Friday, November 13, 2009

There's no logic to it!

As Nate and I have matured and progressed in our marriage we've found a simple solution that not only gets the dishes washed but also resolves arguments.
We use to argue over who's turn it was to wash the silverware and there was more than one occasion that Nate slept on the couch (his idea, not mine) because of a spat. It makes me laugh (ha ha) to think back on those silly times when we used conventional arguing. Now we settle everything with a friendly/deadly serious game of "Rock, paper, scissors." It's so simple, I would highly recommend it to anyone who can't settle issues with their spouse.
I once heard someone say that if a couple is fighting they should strip down nakey and finish the argument el' naturel . I suppose looking at your spouses white (and maybe dimply) hiney would defuse the situation. That may work fine for some (and end things on a happy note, if you know what I mean...) but for us, that is not an option. I'm all about being nakey, I would run around nakey all the time if I could. In fact, Aramie and I have even discussed starting our own nudist colony. So, I would strip down in two seconds flat. The problem is Nate. You see, Nate, doesn't like being naked. In fact he only gets naked for 2 1/2 reasons. We will not be discussing these reasons at this time. Just know that none of those nakey times include a commando argument.
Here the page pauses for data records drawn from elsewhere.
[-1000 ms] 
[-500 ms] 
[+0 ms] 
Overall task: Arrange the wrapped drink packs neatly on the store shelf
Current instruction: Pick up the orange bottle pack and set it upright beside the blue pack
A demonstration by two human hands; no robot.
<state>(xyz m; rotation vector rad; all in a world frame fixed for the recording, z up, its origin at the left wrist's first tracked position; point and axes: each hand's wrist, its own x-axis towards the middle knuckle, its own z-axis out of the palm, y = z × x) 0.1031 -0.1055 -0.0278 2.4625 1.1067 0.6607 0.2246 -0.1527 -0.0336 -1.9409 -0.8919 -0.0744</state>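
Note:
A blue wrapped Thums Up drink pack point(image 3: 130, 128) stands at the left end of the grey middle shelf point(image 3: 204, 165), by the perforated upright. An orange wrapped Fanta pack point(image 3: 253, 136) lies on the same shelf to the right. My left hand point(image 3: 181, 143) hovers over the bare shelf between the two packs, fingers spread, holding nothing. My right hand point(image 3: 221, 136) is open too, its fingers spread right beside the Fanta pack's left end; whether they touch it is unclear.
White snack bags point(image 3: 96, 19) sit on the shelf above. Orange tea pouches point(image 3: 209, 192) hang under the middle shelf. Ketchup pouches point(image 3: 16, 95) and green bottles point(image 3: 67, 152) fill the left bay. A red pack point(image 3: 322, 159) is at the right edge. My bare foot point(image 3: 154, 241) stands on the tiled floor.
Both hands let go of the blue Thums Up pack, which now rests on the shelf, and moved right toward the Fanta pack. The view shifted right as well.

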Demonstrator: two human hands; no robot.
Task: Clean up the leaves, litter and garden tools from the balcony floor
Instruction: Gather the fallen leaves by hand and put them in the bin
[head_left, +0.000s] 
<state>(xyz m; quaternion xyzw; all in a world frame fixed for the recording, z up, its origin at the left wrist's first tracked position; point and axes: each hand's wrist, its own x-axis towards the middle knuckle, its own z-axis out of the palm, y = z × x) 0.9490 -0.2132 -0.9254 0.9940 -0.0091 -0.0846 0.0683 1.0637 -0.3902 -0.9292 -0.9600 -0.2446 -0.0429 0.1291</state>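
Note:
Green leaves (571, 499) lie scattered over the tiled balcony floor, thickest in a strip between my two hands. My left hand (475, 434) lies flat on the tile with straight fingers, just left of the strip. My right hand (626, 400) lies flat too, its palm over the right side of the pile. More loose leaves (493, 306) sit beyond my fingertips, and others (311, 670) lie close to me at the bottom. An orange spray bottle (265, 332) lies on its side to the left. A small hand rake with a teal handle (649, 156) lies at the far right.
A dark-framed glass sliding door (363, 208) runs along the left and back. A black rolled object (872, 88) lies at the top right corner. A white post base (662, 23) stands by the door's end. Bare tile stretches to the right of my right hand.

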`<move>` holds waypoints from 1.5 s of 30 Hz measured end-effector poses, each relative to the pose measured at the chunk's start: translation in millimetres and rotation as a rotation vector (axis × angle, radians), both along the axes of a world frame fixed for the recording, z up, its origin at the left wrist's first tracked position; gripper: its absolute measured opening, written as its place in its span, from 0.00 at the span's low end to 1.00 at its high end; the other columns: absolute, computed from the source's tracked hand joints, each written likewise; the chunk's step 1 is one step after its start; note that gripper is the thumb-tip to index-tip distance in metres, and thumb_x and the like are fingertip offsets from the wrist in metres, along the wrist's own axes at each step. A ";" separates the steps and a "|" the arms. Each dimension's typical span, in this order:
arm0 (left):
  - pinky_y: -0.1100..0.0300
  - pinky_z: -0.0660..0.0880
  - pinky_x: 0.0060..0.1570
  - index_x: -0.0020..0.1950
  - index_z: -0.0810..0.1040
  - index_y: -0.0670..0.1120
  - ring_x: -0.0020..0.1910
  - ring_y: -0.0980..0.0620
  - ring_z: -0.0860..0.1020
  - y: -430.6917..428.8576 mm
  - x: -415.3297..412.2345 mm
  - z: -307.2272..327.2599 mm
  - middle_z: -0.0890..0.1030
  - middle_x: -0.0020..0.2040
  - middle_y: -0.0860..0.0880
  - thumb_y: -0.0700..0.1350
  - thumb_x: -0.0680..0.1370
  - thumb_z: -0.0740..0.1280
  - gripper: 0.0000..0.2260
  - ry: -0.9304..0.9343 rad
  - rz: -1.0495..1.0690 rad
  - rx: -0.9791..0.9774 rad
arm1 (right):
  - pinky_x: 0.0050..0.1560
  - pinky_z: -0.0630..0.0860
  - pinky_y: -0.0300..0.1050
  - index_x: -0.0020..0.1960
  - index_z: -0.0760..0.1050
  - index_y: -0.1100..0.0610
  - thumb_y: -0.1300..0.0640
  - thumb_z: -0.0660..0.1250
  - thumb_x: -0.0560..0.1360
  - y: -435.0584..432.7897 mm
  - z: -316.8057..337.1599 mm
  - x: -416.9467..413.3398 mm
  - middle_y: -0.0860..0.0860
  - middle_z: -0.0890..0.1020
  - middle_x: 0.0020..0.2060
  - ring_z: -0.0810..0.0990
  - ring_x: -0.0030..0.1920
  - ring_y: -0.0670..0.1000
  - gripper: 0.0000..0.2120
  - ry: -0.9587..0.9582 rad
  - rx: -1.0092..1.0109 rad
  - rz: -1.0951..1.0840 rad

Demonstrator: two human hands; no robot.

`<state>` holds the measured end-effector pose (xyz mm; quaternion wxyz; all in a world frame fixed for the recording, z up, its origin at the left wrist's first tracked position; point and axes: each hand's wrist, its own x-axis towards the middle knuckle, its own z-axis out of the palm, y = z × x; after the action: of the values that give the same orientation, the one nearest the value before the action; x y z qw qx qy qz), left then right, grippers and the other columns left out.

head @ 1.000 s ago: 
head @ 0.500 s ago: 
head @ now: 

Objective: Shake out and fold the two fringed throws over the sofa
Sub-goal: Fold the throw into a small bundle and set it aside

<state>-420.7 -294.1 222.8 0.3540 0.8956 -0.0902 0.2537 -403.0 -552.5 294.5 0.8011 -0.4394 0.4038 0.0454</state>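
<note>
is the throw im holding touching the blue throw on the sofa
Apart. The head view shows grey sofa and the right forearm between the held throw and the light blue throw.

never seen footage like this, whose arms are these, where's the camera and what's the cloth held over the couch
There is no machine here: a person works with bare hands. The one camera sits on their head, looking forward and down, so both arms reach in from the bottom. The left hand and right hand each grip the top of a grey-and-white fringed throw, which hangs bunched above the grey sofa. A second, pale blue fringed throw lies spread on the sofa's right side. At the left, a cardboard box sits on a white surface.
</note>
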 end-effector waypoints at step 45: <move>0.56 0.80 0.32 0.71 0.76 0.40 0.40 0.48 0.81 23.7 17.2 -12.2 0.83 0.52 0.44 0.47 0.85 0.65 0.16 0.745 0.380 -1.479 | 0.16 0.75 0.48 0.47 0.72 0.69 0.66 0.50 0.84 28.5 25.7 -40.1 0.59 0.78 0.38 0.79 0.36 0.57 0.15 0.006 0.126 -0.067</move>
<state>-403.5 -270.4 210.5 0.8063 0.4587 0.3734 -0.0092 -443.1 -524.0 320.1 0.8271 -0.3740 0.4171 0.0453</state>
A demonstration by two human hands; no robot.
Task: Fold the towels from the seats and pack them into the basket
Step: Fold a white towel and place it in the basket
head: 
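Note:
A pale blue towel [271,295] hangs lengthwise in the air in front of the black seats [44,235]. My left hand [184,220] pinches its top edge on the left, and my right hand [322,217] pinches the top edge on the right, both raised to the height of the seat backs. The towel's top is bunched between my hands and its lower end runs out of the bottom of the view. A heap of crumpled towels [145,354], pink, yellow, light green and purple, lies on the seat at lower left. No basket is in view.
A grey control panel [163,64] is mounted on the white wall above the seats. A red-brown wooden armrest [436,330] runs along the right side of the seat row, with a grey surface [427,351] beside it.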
"Do these sufficiently hide my thunder?"

I have the alarming signs of a chronic gambler because I always challenge Nate to RPS for silly little things. Who has to turn out the light? One, two, three....rock...I lose, dang it! Who has to return the dvd to redbox? 1, 2, 3...rock...I lose, crap! Who has to wash the 2 day old dinner pot? 1, 2, 3...PAPER...I lose, I hate this stupid game! I just can't seem to stop no matter how many times I have to wash dishes (I HATE washing dishes) just that 50/50 chance that I might win just makes me start to sweat with anticipation. "One more time" I tell myself "I can beat this, just one more game and I'll stop." But it never stops. Nate sometimes just takes pity on me and won't even play, at that point you know I'm in a sad state because Nate's lack of compassion is legendary. It's pretty pathetic when a person has to do the dishes 5 nights in a row because she's too dumb to stop the insanity.
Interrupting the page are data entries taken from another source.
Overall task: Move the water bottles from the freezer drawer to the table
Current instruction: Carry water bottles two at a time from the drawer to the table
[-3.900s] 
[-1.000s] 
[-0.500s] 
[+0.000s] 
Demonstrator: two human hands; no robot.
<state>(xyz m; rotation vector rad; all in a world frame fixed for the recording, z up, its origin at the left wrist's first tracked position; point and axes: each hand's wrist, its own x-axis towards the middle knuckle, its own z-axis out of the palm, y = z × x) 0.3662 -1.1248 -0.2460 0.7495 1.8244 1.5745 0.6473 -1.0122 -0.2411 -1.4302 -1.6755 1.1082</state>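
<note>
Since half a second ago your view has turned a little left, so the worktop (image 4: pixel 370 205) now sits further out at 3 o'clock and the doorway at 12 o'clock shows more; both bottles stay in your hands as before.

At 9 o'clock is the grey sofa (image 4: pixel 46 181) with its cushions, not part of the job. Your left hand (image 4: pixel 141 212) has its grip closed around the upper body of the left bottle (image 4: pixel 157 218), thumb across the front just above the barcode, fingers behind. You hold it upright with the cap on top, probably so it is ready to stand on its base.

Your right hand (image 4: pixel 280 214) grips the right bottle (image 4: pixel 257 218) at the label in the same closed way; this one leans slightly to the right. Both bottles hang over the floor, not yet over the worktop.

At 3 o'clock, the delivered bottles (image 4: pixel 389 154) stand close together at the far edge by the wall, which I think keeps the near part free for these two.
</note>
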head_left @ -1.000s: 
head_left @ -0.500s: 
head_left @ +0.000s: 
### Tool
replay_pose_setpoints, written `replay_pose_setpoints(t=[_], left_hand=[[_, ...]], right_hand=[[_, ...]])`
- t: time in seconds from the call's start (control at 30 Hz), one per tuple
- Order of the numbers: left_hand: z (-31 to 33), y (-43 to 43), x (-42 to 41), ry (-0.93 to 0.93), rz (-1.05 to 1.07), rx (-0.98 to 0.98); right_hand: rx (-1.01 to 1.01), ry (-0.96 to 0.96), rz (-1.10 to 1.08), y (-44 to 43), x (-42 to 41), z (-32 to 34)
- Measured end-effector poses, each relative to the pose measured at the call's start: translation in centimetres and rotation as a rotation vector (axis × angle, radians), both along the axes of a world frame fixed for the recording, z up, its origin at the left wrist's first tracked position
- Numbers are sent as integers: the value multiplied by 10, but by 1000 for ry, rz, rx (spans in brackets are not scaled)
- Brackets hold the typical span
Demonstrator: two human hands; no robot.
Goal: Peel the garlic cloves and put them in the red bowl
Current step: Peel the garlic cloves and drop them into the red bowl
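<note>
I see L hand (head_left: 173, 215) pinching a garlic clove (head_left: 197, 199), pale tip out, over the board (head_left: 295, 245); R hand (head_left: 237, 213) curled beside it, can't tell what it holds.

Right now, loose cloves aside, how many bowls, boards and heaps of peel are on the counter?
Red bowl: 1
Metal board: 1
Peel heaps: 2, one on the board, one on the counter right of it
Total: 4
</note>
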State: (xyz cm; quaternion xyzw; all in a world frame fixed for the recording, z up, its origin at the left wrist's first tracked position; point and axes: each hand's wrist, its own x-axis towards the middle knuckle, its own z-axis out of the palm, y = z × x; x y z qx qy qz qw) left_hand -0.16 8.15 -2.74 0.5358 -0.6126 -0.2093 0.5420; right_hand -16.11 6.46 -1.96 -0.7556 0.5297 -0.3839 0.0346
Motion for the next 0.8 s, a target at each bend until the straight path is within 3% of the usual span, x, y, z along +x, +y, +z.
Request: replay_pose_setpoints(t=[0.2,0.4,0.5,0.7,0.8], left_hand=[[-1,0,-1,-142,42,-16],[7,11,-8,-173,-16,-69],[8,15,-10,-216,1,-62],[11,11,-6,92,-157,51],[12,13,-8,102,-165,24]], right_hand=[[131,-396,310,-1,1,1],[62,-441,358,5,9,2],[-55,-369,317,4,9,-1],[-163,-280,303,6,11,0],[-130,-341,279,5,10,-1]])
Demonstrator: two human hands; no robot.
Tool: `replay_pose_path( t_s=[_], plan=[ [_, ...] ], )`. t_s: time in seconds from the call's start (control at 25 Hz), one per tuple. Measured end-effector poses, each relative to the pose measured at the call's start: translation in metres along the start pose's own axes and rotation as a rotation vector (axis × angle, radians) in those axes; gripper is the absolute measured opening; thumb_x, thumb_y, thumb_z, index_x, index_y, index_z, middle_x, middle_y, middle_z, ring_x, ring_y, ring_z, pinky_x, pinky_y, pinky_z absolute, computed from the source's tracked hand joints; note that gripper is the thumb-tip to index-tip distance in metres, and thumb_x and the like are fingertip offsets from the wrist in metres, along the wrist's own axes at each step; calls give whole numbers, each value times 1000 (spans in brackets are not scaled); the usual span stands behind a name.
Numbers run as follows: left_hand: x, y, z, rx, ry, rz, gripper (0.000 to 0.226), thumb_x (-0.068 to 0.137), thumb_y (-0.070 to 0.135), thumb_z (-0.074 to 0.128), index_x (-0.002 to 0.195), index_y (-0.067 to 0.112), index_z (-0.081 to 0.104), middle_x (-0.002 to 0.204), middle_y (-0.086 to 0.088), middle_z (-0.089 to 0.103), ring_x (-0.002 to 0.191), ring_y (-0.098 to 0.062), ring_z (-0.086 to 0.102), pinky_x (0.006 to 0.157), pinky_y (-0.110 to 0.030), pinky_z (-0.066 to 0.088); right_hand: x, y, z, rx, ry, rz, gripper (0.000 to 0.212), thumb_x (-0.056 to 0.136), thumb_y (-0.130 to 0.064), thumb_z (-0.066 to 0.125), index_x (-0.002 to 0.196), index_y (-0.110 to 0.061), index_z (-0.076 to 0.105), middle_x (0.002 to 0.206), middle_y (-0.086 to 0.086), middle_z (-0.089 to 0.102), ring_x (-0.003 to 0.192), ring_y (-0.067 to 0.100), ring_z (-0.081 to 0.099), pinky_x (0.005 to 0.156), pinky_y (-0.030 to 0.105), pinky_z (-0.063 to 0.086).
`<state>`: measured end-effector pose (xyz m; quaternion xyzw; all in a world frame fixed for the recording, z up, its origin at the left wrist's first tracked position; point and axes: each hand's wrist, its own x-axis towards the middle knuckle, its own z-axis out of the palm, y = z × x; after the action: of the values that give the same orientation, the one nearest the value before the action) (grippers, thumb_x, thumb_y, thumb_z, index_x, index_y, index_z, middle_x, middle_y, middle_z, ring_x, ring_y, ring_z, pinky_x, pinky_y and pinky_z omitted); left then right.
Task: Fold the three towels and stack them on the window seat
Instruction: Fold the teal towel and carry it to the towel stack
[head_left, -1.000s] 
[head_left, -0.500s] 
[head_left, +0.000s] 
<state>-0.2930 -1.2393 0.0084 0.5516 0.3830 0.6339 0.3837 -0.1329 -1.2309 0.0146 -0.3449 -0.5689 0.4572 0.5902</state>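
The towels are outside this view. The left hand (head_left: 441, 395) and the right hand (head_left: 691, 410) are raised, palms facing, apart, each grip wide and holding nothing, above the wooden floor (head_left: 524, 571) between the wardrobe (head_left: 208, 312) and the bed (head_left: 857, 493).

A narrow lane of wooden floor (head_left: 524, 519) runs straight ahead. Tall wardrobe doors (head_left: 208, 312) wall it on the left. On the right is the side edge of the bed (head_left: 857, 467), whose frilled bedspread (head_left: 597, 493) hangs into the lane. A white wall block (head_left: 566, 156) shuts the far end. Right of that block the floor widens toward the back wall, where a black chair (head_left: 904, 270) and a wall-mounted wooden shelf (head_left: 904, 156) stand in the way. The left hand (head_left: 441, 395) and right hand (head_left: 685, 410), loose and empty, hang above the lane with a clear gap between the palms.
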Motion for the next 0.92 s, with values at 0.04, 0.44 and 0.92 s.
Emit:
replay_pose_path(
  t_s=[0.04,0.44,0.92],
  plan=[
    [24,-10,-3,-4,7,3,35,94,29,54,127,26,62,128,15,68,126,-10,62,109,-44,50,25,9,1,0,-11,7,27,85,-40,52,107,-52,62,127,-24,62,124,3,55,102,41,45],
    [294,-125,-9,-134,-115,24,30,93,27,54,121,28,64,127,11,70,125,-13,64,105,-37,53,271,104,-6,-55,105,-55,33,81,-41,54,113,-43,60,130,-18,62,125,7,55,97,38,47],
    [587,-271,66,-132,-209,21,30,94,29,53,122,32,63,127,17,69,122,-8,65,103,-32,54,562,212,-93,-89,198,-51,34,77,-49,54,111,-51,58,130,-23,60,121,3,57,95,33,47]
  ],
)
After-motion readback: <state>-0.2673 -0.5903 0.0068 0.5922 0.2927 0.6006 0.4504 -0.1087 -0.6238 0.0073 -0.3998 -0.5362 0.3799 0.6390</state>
Who came up with RPS anyway? It doesn't make any sense. Why would paper win over rock? Scissors cutting paper, yes, that has logic. Rock smashing scissors (my personal favorite), completely understandable. But paper covering rock that's a load of bull if you ask me. It's also my everlasting downfall.

So next time you see me, be kind. Wash my dishes for me and don't tempt me with rock, paper, scissors because I don't think I can handle anymore heartache.


hil said...

we, too, have employed RPS to make decisions! i am always the one to do the dishes as i Frank seems to think that there is a dish fairy who goes around the house and does the dirty work. but RPS almost always decides what to eat, where to go, what to do, etc. it's a phenomenal plan; and i'm much better at it than i am at geech.

Ali said...

I feel like I am a never nude at moments as well. If caught in a nude situation, I try to hide myself like a naked person in a comic strip. Less effective when you are my size.

I need to start using RPS more. It has worked in the past, and for some reason has fallen out of favor here at the Loor house. Gotta do it. No more fights!